- **Exercise directions**: From the entries below, say how many lines carry the word "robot", and give nothing but the number.

Dataset excerpts:
::::
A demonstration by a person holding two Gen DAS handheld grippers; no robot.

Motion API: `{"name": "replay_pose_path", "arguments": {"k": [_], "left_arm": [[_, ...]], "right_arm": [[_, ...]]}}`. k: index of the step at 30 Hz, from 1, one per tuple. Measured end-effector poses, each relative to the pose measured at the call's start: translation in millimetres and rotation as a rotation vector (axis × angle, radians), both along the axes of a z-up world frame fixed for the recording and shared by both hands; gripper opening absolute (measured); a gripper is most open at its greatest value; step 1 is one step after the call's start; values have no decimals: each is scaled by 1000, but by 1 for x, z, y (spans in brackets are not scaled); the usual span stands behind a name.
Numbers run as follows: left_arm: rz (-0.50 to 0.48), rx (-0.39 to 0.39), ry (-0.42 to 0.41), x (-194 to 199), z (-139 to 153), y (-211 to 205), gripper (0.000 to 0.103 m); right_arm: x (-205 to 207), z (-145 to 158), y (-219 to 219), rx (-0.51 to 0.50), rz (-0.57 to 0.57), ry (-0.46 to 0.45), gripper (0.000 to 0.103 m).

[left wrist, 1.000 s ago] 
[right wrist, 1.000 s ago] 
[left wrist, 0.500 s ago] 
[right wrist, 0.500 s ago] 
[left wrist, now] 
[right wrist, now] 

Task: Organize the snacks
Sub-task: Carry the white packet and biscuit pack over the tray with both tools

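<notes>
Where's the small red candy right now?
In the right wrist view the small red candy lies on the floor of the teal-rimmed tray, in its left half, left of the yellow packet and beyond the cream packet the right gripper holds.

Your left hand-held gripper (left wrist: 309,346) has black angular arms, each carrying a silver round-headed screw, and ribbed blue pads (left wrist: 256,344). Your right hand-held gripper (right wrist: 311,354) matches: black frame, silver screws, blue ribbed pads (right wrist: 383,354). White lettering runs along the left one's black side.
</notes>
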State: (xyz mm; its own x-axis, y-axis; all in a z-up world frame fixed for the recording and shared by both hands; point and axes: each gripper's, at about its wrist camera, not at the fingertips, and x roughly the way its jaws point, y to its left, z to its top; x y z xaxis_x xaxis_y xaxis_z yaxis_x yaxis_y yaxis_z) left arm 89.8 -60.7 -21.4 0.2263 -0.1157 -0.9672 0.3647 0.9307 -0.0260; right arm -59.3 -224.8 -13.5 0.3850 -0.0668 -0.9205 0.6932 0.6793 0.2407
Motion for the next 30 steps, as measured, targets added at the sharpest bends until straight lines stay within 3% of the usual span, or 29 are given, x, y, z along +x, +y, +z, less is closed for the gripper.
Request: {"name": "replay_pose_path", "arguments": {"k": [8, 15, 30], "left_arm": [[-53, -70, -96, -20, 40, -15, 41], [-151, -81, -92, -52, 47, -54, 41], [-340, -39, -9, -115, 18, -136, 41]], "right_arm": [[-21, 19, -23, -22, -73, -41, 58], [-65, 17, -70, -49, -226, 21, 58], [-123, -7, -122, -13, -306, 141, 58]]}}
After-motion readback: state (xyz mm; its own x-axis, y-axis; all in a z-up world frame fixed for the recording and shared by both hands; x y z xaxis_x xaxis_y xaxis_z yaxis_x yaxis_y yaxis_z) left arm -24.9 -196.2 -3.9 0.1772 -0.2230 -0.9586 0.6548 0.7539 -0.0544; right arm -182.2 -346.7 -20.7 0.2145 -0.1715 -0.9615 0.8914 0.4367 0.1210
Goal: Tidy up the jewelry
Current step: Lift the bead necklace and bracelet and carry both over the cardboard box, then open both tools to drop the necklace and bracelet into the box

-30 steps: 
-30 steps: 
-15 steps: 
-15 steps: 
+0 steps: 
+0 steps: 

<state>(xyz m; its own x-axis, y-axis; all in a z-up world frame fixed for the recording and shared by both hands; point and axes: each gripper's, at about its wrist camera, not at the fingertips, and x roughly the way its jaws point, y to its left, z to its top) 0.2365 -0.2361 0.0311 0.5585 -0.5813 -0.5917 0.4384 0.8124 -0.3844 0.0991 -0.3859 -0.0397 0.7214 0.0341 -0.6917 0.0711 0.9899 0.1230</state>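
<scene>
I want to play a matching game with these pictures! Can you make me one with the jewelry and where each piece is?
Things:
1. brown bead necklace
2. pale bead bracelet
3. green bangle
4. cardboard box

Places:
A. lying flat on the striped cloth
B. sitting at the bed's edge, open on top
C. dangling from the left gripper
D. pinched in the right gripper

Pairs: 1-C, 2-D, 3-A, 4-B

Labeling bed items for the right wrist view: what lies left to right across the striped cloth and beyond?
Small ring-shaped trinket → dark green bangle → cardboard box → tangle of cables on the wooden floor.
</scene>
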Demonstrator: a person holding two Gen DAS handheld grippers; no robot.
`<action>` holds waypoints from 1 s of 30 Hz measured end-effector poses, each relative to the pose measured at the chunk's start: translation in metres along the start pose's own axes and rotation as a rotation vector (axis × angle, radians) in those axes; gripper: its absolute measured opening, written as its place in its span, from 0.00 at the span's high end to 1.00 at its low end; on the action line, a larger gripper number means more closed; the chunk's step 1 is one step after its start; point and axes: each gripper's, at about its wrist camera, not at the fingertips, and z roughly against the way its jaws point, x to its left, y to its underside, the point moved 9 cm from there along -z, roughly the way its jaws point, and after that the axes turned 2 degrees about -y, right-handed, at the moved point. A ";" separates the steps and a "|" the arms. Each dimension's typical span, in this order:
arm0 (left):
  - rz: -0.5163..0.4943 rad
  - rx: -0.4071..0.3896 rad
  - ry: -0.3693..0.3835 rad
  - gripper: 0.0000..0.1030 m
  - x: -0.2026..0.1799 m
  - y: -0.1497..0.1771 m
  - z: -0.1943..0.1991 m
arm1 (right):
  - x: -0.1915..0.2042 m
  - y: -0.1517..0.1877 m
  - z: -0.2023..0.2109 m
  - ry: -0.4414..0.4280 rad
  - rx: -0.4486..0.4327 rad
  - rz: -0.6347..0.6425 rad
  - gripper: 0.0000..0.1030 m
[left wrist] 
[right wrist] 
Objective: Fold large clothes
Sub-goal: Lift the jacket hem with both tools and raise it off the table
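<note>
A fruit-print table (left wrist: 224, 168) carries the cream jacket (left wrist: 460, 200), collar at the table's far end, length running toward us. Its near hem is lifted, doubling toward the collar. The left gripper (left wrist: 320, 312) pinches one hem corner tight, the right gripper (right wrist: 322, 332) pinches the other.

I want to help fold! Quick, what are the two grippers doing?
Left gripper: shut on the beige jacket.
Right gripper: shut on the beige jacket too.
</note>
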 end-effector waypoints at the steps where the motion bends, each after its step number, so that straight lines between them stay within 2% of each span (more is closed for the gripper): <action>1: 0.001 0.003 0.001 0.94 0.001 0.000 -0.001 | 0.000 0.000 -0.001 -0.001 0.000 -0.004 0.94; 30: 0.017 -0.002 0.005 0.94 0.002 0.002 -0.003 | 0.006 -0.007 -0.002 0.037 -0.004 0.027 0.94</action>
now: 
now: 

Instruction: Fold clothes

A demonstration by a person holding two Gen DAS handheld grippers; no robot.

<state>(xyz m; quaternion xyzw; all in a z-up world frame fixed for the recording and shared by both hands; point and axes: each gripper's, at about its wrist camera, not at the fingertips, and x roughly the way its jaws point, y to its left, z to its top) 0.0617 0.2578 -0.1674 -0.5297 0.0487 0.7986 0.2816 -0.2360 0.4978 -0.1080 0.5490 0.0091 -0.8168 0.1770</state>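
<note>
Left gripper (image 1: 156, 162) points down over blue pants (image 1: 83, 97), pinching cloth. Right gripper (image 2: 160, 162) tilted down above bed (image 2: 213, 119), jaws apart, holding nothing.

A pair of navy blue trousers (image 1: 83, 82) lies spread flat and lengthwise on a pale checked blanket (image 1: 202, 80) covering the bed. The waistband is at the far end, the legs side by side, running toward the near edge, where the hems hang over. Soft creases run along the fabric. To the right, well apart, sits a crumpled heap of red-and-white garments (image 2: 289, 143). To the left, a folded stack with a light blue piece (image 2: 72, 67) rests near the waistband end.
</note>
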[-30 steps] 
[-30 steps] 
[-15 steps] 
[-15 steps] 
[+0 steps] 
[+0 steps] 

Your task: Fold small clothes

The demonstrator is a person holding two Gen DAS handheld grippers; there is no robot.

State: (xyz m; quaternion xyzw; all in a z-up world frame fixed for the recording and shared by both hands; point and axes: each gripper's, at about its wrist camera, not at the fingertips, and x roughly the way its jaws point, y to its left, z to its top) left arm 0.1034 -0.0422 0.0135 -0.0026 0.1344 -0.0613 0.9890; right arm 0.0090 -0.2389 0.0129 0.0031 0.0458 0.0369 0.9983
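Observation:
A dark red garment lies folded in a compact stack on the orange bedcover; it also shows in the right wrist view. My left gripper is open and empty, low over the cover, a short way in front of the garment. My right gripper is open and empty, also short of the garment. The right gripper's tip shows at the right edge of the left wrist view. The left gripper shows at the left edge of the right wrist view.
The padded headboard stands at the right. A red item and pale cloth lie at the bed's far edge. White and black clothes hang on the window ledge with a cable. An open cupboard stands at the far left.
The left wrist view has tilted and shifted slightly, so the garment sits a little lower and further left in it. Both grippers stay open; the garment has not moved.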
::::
- **Task answer**: 4